## Requirement:
Please repeat exactly the lines below from the one containing "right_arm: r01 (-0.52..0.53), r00" down to the one containing "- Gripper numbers", both included, and nothing else.

## Exercise input:
+ + + + + + +

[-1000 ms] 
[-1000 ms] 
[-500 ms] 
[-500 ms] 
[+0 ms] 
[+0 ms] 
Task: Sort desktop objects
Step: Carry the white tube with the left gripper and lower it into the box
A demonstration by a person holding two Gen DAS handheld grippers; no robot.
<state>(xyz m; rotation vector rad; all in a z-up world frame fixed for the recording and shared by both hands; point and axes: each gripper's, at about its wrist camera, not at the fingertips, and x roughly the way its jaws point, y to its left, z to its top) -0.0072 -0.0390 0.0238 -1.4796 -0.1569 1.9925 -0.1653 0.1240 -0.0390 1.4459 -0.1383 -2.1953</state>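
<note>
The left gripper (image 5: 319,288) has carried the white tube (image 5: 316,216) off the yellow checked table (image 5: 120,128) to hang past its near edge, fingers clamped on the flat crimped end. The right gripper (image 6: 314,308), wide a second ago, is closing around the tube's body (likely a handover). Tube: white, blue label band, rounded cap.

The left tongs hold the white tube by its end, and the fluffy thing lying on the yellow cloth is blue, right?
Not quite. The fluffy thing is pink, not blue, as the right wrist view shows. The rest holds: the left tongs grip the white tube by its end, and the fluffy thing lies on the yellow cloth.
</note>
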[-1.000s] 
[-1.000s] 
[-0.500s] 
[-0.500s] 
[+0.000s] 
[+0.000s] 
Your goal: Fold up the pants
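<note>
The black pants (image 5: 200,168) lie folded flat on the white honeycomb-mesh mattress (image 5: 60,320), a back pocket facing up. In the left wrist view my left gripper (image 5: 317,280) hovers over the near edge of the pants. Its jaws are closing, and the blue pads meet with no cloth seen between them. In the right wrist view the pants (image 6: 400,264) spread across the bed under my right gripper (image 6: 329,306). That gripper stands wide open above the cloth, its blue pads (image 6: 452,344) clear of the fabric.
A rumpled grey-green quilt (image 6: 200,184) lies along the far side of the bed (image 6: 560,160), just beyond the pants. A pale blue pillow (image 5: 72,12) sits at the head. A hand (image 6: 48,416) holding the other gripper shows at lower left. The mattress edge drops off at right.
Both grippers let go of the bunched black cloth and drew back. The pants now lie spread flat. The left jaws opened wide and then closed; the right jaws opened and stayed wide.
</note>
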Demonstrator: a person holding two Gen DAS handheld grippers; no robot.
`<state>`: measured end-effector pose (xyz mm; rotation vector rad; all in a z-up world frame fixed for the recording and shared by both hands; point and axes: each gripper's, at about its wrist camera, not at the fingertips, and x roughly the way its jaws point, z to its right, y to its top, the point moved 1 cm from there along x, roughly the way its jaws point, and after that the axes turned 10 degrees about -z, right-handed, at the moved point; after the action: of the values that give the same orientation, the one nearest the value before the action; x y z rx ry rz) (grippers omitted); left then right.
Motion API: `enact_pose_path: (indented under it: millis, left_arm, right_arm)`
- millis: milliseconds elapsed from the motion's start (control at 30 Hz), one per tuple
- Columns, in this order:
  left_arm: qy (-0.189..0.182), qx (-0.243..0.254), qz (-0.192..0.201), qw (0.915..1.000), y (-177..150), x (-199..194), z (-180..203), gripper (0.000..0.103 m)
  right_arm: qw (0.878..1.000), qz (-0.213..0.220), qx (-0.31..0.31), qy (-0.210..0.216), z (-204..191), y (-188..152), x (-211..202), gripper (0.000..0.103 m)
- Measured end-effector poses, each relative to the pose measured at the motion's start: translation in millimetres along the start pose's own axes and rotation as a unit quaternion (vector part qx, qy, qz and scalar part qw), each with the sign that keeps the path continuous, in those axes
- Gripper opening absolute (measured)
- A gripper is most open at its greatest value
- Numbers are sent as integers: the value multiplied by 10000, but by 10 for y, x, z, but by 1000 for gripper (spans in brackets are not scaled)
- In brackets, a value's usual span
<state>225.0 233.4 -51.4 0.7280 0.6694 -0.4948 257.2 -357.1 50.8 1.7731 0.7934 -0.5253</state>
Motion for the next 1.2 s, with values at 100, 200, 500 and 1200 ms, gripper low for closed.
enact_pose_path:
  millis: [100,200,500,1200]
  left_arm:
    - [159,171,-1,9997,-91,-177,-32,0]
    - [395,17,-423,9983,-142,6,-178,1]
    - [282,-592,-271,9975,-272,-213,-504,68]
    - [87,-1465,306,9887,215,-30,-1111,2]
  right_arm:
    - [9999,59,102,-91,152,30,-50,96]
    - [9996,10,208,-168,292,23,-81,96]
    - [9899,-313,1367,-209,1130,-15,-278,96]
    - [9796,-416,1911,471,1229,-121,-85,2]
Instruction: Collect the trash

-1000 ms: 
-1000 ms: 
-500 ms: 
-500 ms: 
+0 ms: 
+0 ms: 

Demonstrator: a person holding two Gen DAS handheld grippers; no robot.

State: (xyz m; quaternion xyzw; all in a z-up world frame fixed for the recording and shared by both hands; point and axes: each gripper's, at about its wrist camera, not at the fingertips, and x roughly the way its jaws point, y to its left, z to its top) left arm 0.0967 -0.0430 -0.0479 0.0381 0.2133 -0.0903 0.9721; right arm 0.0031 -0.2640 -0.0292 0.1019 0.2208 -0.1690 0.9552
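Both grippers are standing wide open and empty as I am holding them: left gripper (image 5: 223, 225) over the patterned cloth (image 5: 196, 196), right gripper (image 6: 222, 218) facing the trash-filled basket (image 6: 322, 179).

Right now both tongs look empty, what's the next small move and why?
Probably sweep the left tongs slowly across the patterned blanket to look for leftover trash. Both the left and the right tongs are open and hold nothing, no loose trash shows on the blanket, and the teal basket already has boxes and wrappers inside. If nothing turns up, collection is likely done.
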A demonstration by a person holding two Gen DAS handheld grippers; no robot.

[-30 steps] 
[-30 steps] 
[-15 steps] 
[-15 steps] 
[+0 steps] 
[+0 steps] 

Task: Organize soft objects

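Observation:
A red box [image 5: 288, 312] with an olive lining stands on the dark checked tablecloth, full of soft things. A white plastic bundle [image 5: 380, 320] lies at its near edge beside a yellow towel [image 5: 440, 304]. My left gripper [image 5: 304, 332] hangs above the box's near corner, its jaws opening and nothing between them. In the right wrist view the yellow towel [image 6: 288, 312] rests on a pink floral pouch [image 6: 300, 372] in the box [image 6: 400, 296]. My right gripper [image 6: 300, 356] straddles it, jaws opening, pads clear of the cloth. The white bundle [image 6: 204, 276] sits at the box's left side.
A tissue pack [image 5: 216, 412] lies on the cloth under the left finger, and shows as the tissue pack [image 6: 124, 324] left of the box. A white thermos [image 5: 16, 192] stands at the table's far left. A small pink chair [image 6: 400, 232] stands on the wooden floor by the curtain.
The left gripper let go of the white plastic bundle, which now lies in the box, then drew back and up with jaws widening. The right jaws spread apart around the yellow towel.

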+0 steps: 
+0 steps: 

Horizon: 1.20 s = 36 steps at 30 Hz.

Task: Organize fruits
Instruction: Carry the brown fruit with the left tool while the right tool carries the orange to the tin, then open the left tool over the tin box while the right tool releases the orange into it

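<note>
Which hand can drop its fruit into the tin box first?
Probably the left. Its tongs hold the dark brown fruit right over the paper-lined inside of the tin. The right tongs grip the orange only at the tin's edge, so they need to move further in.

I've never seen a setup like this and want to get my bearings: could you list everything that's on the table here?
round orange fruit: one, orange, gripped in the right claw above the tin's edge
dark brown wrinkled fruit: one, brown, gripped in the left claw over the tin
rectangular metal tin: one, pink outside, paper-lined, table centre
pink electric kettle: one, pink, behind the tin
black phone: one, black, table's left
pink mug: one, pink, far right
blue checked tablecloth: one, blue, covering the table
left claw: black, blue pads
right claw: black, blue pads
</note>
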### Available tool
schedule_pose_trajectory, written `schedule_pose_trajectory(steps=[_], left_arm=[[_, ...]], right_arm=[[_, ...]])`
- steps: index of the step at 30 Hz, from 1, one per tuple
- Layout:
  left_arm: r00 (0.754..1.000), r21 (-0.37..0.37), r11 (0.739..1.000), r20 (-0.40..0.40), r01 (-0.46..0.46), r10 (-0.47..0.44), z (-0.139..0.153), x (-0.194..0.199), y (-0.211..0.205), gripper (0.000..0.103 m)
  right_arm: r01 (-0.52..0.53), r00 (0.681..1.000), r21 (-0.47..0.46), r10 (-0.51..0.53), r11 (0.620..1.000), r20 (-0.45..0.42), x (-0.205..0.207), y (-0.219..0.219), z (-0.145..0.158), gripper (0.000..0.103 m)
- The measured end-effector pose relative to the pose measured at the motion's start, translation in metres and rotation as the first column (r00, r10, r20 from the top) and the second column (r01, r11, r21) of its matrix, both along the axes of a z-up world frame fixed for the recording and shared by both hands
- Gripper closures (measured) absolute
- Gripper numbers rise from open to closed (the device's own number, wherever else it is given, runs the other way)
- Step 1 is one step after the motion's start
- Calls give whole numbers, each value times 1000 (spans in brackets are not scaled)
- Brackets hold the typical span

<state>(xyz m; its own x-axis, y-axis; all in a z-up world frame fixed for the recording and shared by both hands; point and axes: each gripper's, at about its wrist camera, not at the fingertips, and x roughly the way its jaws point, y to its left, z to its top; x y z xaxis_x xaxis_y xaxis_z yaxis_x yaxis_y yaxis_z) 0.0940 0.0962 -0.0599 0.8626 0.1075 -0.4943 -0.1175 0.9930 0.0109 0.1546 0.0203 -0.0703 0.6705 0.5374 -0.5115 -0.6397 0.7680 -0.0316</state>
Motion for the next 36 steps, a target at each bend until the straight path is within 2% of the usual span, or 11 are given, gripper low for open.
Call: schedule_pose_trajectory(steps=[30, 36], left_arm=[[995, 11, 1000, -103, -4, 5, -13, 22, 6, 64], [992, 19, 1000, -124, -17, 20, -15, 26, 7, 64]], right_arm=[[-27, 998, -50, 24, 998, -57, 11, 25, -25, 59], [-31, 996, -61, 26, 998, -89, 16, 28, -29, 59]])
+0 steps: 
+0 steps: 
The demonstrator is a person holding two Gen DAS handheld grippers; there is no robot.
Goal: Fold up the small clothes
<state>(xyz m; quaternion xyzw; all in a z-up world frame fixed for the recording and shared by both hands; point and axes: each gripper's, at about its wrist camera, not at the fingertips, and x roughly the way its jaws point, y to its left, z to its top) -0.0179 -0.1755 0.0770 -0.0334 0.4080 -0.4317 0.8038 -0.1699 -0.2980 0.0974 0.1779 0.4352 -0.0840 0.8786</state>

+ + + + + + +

## Result for this exercise:
  right_arm: r01 (-0.52..0.53), r00 (0.681..1.000), r21 (-0.47..0.46), r10 (-0.51..0.53), r11 (0.620..1.000), r20 (-0.45..0.42), x (-0.205..0.207), y (-0.219..0.219), z (-0.145..0.158), gripper (0.000..0.103 m)
- The measured end-effector pose relative to the pose measured at the motion's start, translation in metres and rotation as the first column (r00, r10, r20 from the top) and the second column (r01, r11, r21) of its matrix, both along the axes of a z-up world frame fixed for the recording and shared by both hands
- Gripper closures (measured) absolute
- Gripper numbers rise from open to closed (the device's own number, wherever else it is given, runs the other way)

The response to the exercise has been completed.